I want to point out to the Minister that the Canadian people do not share the Government's apparent intense dislike of public broadcasting. A 1986 Environics poll showed that over two-thirds of Canadians were in favour of increased spending on the CBC. Let me repeat that, Mr. Speaker. People want more funds for the CBC, not less, which is what has happened in the four years in which we have had a Conservative Government.
There ar few very minor good things in this Bill. We are pleased to find the Government and the Minister acknowledging in this Bill that "the CBC is the principal vehicle of cultural expression in Canada". Given the views of so many of the right-wing back-benchers of the Conservative Party, many of whom would like to see the CBC disappear altogether, to get this recognition out of the Tories seems like a great victory.
We need a CBC that is capable of having an appeal to a mass audience while at the same time producing such excellent programming of enlightenment as Ideas or Man Alive.
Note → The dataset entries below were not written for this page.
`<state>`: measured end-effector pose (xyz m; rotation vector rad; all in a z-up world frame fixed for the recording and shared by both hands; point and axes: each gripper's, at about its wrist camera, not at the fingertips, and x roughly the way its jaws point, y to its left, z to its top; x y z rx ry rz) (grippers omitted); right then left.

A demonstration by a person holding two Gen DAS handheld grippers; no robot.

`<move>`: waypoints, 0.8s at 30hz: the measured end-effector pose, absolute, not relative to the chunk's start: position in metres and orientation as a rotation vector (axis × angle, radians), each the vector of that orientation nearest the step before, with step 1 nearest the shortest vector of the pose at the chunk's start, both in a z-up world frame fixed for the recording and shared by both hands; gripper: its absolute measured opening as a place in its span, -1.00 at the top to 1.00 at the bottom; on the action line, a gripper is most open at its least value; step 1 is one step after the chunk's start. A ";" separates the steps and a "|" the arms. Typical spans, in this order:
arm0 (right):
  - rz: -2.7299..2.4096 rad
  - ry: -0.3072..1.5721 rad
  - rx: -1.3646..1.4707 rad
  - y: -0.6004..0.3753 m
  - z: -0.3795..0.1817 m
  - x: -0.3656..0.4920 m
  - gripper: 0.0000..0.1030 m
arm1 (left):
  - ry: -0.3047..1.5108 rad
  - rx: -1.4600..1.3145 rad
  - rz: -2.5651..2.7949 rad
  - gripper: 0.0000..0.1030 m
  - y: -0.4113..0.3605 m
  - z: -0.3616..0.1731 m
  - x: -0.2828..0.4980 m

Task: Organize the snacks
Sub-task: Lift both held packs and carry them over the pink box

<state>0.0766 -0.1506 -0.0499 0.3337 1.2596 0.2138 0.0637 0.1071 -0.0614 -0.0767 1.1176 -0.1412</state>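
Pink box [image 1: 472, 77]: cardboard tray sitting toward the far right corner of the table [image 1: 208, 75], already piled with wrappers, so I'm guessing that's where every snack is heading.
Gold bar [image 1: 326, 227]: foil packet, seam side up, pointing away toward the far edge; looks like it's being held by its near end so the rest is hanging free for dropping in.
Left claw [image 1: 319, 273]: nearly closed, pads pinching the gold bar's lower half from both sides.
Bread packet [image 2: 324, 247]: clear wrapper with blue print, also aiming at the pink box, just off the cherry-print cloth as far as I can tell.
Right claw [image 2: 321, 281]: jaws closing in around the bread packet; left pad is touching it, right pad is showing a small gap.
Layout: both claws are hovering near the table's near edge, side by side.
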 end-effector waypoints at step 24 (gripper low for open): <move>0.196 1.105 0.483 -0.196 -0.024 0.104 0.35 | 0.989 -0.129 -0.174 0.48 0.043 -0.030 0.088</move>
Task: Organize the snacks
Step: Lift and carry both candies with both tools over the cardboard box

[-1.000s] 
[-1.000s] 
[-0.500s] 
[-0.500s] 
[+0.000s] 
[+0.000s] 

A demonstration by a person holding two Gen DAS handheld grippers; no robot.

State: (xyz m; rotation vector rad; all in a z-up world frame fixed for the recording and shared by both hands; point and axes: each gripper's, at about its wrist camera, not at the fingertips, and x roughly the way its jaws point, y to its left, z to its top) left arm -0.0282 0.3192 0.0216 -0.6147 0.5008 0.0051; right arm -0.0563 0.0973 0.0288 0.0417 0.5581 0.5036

To take off the CBC live drama, music as well as documentaries demonstrates a short-sighted vision. The Government is making commercial factors the litmus test for what should and should not be on the network.
As a Member of Parliament from Winnipeg, I have to join with other Members, including I think some Members on the government side, who are not only dismayed but horrified at the real abandonment by the CBC in the area of regional programming. The standing committee detailed the problems of regional programming in its report. It pointed out that the CBC has been forced to cut 28 per cent of its resources for regional programming in order to maintain regional programming in recent years. The regional managers of CBC operations in every province have noted that in recent years they are "less able to develop new talent, present variety programming, and work with independent producers". We have heard from Winnipeg, Halifax, Hamilton, Windsor and I suppose from Vancouver about the situation.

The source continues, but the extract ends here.